* YOUR OBJECTIVE: Could you reproduce all of the following entries exactly?

* RECORDS PROVIDED:
_ _ _ _ _

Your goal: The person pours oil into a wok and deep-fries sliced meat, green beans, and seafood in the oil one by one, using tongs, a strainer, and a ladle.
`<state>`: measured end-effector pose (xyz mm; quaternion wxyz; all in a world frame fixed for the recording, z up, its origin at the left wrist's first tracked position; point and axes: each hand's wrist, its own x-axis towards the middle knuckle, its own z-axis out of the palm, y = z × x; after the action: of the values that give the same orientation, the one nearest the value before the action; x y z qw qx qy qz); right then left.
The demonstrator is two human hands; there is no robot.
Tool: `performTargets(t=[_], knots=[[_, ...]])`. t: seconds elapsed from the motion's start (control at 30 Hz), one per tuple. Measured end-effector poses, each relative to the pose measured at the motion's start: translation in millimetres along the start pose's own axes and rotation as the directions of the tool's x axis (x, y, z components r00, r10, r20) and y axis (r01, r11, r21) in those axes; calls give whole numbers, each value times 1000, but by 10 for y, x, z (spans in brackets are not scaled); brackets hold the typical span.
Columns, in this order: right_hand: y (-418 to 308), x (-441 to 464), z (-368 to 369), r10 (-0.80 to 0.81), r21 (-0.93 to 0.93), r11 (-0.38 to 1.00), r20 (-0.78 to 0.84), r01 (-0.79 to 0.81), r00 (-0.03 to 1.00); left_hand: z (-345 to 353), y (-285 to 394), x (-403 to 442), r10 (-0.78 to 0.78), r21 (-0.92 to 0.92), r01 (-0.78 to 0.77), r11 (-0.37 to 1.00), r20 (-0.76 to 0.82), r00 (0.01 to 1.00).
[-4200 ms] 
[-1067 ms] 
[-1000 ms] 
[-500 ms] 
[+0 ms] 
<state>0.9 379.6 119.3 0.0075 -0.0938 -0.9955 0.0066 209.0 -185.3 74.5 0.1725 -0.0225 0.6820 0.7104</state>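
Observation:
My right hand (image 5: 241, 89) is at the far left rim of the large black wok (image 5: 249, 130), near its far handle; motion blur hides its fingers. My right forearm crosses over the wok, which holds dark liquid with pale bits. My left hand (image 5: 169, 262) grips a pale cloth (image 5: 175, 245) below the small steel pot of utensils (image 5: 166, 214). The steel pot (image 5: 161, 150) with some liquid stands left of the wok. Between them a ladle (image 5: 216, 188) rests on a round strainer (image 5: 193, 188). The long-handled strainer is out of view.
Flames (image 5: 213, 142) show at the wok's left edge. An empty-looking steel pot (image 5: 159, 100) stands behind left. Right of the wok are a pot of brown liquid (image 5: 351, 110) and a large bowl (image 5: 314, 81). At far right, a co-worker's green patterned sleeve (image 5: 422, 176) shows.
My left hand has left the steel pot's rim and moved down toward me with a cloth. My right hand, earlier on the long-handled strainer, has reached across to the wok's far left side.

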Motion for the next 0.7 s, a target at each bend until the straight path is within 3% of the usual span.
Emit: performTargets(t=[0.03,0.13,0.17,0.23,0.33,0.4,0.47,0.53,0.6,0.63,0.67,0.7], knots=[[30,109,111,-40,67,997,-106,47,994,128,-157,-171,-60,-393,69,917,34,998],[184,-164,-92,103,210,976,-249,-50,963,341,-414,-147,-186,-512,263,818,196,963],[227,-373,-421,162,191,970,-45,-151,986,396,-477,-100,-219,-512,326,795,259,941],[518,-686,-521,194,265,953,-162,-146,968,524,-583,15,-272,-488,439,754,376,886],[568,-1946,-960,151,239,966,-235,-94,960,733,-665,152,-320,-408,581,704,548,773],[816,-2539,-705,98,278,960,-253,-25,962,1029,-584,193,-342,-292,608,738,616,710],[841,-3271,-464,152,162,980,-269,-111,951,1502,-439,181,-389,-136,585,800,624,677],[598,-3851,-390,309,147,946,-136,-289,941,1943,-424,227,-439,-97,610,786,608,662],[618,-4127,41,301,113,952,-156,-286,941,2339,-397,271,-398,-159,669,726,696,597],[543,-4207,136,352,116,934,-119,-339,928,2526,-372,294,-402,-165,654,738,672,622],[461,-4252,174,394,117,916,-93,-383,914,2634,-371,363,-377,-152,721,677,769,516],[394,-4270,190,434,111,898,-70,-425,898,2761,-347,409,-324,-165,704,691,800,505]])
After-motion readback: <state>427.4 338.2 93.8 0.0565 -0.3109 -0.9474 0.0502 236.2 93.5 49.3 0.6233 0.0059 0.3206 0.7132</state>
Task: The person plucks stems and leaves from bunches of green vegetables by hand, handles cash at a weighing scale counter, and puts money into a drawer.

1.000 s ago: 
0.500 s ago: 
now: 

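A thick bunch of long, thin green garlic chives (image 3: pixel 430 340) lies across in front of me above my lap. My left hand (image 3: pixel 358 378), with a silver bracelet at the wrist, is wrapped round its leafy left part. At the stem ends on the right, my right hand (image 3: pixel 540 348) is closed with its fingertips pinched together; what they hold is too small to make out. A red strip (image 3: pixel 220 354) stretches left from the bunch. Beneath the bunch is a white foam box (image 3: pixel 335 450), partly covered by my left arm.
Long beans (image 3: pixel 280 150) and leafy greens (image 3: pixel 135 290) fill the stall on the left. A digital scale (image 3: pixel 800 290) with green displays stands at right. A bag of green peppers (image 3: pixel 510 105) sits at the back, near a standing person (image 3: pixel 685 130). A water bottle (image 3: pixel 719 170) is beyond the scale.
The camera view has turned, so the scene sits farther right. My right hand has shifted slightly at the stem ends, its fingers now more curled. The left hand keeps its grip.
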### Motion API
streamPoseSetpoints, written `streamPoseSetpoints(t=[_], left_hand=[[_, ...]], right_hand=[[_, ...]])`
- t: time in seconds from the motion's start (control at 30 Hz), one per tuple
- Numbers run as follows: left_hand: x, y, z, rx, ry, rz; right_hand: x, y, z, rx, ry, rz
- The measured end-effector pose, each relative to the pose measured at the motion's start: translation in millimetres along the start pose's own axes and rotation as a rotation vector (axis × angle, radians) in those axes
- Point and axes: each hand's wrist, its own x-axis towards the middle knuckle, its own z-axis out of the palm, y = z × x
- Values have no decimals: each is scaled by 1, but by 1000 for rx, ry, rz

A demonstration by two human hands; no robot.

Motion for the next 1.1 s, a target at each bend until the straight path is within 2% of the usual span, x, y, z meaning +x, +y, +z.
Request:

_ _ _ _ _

* RESULT OF THE EXERCISE:
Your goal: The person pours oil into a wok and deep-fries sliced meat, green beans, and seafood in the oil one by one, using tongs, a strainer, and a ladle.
`<state>`: measured end-effector pose (xyz mm; quaternion wxyz; all in a world frame fixed for the recording, z up, its origin at the left wrist's first tracked position; point and axes: each hand's wrist, its own x-axis towards the middle knuckle, its own z-axis out of the palm, y = z × x; after the action: of the values that give the same orientation, the one nearest the value before the action; x y z qw qx qy qz); right then left.
The demonstrator is two human hands; there is no robot.
Tool: `performTargets(t=[_], knots=[[_, ...]])`. t: seconds elapsed from the motion's start (control at 30 Hz), one per tuple. Measured end-effector poses, each relative to the pose measured at the motion's start: translation in millimetres along the start pose's own axes and rotation as the directions of the tool's x axis (x, y, z components r00, r10, r20) and y axis (r01, r11, r21) in those axes; calls give whole numbers, each value times 1000, but by 10 for y, x, z (spans in brackets are not scaled); brackets hold the typical span.
Columns, in this order: right_hand: y (-418 to 308), x (-441 to 464), z (-368 to 369), r10 (-0.80 to 0.81), r21 (-0.93 to 0.93), r11 (-0.38 to 1.00), r20 (-0.78 to 0.84), r01 (-0.79 to 0.81), r00 (-0.03 to 1.00); left_hand: z (-345 to 353), y (-285 to 394), x (-403 to 442), r10 (-0.78 to 0.78), r21 (-0.92 to 0.92), r01 (-0.78 to 0.77), r11 (-0.37 to 1.00), r20 (-0.76 to 0.82), r00 (0.01 to 1.00).
[-4200 ms] 
[-1067 ms] 
[-1000 ms] 
[-500 ms] 
[+0 ms] 
<state>0.9 379.6 119.3 0.0075 -0.0938 -0.9955 0.0066 209.0 -185.3 74.5 0.1725 -0.0225 0.6820 0.7104</state>
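Observation:
My right hand (image 5: 241, 89) is at the far left rim of the large black wok (image 5: 249, 130), near its far handle; motion blur hides its fingers. My right forearm crosses over the wok, which holds dark liquid with pale bits. My left hand (image 5: 169, 262) grips a pale cloth (image 5: 175, 245) below the small steel pot of utensils (image 5: 166, 214). The steel pot (image 5: 161, 150) with some liquid stands left of the wok. Between them a ladle (image 5: 216, 188) rests on a round strainer (image 5: 193, 188). The long-handled strainer is out of view.
Flames (image 5: 213, 142) show at the wok's left edge. An empty-looking steel pot (image 5: 159, 100) stands behind left. Right of the wok are a pot of brown liquid (image 5: 351, 110) and a large bowl (image 5: 314, 81). At far right, a co-worker's green patterned sleeve (image 5: 422, 176) shows.
My left hand has left the steel pot's rim and moved down toward me with a cloth. My right hand, earlier on the long-handled strainer, has reached across to the wok's far left side.
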
Motion for the next 0.7 s, a target at each bend until the straight path is within 3% of the usual span.
Emit: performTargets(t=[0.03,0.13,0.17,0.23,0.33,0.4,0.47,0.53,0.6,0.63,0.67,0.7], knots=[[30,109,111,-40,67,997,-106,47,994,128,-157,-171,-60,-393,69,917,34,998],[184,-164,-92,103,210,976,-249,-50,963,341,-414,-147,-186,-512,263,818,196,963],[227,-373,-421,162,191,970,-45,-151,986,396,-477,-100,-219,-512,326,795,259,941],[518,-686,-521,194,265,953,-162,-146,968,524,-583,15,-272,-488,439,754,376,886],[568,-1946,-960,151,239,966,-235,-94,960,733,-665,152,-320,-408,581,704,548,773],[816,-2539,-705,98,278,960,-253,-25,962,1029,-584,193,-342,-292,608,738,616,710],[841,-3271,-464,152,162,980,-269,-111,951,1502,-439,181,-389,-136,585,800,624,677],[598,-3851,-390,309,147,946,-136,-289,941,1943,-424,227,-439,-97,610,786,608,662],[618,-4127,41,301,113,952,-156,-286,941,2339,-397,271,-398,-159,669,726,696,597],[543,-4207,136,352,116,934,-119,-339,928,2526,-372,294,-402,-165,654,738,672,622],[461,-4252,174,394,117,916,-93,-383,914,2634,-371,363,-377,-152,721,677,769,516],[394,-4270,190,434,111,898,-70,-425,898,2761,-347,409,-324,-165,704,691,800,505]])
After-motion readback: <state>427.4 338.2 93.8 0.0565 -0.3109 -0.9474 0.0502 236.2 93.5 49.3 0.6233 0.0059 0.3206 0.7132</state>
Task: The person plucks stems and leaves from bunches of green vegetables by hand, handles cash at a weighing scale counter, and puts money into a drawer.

1.000 s ago: 
0.500 s ago: 
now: 

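A thick bunch of long, thin green garlic chives (image 3: pixel 430 340) lies across in front of me above my lap. My left hand (image 3: pixel 358 378), with a silver bracelet at the wrist, is wrapped round its leafy left part. At the stem ends on the right, my right hand (image 3: pixel 540 348) is closed with its fingertips pinched together; what they hold is too small to make out. A red strip (image 3: pixel 220 354) stretches left from the bunch. Beneath the bunch is a white foam box (image 3: pixel 335 450), partly covered by my left arm.
Long beans (image 3: pixel 280 150) and leafy greens (image 3: pixel 135 290) fill the stall on the left. A digital scale (image 3: pixel 800 290) with green displays stands at right. A bag of green peppers (image 3: pixel 510 105) sits at the back, near a standing person (image 3: pixel 685 130). A water bottle (image 3: pixel 719 170) is beyond the scale.
The camera view has turned, so the scene sits farther right. My right hand has shifted slightly at the stem ends, its fingers now more curled. The left hand keeps its grip.
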### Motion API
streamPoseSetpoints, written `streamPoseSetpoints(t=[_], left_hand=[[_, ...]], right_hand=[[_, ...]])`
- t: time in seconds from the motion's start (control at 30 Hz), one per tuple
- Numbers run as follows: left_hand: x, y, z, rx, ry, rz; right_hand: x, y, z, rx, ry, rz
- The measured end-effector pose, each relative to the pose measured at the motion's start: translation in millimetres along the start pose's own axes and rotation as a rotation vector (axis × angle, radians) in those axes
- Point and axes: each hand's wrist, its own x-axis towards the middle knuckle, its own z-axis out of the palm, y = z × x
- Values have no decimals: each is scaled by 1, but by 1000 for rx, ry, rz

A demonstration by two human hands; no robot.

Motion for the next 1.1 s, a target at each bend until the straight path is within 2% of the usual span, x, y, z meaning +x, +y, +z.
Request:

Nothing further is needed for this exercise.